What you will find below may frighten many of you.
The simple tweaks for programming are based around doing more with less and getting the most out of your training.
Be warned though, for this to work you will have to give yourself to the process fully.
1 – Train Monday – Friday – Wednesday.
^^ You read that right, Monday/Friday one week and then Wednesday the next.
2 – Utilise RM Goals
For the above I would suggest the following:
> Ramp Warm Up (main lift/s) 6-10×1 – add load each set to a head daily single
> Pick 2 Main Lifts for a *36 total rep goal
> Secondary/Accessory lifts **50 total rep goal
*6x6RM working sets, yep, that means you use your 6RM for 6 sets. You won’t hit this first time around, you might get 6-5-5-3-3-2, then the next session you use that same weight which might be 6-6-5-4-3-3, keep going until you hit 6×6, then change the movement variation
**You have 2-4 sets to hit your 50 rep target depending on your preference.
3 – Roll a Pair of Dice Daily
This is for a little bit of fun, you roll a pair of dice and get either 2 or 12, this is the minutes you’d be working for.
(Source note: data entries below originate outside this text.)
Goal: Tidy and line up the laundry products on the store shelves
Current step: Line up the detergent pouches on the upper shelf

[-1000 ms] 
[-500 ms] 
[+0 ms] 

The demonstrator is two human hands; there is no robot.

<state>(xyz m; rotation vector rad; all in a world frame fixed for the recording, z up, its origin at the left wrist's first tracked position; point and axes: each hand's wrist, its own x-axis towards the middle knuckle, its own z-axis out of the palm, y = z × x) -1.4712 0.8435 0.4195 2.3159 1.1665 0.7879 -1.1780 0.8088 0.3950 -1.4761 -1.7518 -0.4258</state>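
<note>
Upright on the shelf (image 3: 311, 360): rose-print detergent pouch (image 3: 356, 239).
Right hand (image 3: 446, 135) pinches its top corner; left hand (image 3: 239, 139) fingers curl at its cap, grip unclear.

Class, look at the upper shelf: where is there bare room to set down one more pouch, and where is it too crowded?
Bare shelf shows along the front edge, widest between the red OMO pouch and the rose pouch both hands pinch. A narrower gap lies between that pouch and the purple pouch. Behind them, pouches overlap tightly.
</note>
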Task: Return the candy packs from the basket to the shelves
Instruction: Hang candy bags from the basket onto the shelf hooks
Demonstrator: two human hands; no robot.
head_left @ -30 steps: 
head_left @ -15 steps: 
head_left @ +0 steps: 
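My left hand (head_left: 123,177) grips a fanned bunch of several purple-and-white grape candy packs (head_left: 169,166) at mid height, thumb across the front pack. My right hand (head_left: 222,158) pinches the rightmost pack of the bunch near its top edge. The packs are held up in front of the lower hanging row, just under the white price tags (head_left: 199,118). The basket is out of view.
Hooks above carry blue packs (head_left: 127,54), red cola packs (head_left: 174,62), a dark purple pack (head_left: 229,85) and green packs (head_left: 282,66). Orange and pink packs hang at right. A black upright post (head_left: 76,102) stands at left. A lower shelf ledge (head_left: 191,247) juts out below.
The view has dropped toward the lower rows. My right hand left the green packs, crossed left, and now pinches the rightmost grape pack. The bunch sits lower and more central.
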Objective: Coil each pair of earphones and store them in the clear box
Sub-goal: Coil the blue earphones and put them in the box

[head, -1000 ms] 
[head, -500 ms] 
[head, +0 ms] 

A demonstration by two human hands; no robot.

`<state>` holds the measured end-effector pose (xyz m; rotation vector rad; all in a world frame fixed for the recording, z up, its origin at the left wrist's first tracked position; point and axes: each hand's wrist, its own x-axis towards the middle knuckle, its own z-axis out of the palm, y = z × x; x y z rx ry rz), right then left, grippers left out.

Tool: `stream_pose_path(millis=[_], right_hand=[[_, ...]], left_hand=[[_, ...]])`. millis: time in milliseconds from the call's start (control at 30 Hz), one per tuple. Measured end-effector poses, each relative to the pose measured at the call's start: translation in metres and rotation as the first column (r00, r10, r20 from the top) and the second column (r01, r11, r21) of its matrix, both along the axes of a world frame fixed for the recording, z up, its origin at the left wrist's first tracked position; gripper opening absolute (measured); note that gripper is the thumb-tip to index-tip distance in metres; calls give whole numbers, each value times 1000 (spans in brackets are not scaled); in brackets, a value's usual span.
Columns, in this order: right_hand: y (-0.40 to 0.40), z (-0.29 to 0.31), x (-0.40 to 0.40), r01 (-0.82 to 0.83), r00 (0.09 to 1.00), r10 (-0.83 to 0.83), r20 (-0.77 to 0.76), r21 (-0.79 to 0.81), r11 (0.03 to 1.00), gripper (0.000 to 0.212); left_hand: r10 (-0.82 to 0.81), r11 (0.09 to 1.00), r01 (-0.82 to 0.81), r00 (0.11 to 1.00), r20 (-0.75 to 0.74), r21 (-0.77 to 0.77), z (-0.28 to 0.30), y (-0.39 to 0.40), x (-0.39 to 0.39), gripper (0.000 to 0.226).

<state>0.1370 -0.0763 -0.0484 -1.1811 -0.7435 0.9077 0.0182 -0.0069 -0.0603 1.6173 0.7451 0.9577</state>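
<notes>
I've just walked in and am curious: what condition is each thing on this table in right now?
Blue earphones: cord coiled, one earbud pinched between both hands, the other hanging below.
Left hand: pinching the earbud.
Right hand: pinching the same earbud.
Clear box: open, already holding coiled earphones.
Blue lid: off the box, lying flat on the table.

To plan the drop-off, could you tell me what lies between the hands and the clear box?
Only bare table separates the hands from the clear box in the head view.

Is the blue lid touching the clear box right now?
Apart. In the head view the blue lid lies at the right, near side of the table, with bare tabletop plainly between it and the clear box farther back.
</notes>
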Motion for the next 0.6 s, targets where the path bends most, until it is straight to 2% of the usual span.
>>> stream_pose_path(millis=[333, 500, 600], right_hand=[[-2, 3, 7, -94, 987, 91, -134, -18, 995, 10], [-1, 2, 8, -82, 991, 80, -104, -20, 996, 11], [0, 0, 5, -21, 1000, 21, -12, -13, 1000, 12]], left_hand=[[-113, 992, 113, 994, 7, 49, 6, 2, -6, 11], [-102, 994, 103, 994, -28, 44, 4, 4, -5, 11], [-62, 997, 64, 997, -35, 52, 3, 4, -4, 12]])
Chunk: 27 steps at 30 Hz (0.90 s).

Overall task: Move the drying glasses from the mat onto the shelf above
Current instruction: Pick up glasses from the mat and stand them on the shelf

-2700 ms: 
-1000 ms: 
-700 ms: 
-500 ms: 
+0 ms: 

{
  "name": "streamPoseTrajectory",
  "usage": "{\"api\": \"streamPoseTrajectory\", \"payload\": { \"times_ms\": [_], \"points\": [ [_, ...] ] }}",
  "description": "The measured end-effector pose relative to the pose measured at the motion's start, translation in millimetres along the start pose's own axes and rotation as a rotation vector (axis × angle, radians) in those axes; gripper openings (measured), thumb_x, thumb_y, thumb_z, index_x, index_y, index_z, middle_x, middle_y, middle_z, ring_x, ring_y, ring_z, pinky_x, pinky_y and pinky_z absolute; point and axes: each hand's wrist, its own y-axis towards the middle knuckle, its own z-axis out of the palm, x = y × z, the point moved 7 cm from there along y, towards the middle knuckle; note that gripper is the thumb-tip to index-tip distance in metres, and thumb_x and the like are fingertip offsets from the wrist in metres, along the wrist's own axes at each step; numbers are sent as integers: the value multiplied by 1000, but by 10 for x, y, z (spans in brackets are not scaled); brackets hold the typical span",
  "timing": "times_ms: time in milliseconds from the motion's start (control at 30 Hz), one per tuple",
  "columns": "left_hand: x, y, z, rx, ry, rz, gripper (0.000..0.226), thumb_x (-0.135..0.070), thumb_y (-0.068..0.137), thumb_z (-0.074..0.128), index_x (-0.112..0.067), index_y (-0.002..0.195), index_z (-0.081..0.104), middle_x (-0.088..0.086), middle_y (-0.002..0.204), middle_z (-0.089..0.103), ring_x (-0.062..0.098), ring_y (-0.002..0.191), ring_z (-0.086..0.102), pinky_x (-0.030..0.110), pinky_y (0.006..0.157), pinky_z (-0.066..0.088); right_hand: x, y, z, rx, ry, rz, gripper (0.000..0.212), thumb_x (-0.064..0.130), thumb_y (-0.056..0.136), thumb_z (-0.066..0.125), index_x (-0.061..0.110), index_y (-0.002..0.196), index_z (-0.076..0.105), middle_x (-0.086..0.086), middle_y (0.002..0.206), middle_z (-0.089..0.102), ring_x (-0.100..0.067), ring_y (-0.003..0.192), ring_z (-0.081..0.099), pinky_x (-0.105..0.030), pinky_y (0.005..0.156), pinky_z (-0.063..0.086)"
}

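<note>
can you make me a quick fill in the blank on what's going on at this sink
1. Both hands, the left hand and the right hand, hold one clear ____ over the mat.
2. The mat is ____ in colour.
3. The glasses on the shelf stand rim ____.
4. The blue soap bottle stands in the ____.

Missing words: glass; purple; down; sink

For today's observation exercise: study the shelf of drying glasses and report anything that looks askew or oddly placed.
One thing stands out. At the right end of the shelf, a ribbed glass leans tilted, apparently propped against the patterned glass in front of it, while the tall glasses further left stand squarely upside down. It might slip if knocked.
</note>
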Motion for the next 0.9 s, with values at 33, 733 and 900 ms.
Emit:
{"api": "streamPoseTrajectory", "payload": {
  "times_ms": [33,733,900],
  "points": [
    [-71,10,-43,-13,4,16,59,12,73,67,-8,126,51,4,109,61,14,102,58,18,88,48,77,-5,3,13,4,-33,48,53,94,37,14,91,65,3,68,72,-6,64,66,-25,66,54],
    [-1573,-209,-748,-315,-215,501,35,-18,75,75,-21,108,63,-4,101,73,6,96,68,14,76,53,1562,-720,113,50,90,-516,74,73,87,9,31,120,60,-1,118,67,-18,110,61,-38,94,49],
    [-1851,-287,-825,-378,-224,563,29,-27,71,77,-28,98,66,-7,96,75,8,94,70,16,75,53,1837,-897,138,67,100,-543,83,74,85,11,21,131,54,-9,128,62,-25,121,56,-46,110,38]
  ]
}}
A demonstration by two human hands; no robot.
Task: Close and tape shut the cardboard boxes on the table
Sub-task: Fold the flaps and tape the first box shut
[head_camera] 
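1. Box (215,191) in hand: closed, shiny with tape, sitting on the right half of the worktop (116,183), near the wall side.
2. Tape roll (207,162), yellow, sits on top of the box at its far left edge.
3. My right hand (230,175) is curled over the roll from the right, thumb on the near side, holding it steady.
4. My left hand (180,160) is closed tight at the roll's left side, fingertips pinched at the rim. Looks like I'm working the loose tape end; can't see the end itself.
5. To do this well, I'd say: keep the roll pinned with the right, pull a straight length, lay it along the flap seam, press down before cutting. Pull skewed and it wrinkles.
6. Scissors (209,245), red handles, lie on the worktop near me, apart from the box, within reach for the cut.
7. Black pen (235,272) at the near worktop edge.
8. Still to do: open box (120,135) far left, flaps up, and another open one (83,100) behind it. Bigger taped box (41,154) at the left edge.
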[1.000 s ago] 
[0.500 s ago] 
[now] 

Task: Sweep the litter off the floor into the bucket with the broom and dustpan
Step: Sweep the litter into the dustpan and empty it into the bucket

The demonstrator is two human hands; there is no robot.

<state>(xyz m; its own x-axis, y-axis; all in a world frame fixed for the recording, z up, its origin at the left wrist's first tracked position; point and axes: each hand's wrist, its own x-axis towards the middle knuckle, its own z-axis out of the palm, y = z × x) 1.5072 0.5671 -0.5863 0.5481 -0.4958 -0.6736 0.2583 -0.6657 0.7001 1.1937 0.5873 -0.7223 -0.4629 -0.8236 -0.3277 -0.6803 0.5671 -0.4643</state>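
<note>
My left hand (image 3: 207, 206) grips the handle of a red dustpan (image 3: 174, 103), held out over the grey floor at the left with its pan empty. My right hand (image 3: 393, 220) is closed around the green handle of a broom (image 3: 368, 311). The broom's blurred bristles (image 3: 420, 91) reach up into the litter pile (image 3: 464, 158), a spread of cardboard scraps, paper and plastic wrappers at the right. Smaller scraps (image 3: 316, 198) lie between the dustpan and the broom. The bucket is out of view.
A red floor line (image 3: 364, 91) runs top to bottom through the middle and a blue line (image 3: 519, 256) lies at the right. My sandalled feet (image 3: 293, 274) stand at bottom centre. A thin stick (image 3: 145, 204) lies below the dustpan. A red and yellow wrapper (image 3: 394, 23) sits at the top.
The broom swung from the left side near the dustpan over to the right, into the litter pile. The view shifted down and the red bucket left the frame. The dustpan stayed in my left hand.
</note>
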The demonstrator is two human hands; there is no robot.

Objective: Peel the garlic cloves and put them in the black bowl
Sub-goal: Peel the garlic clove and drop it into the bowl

You could skip, hit a bar, perform loaded carries, swings, shuttle runs, bear crawls, movement or whatever, however this is optional.
Try to make 2020 a year where you don’t live in the gym, however when you are in there you put your effort in.
Here is an example protocol to get you started in January:
W/U – Ramp 6×1: Press
A1 – Press 6x6RM Target
Re-Ramp 3-6×1: DL
B1 – DL 6x6RM Target
C1 – Dips x50 rep target
C2 – Chin Up x50 rep target
C/D – Stretching for problem areas
Daily Dice Roll – Rotate these three movements – Sprints, Pistol Squats, Loaded Carry (any awkward heavy object).
Why not make 2020 the year of being different, you never know, doing less you might just gain more than you ever have before.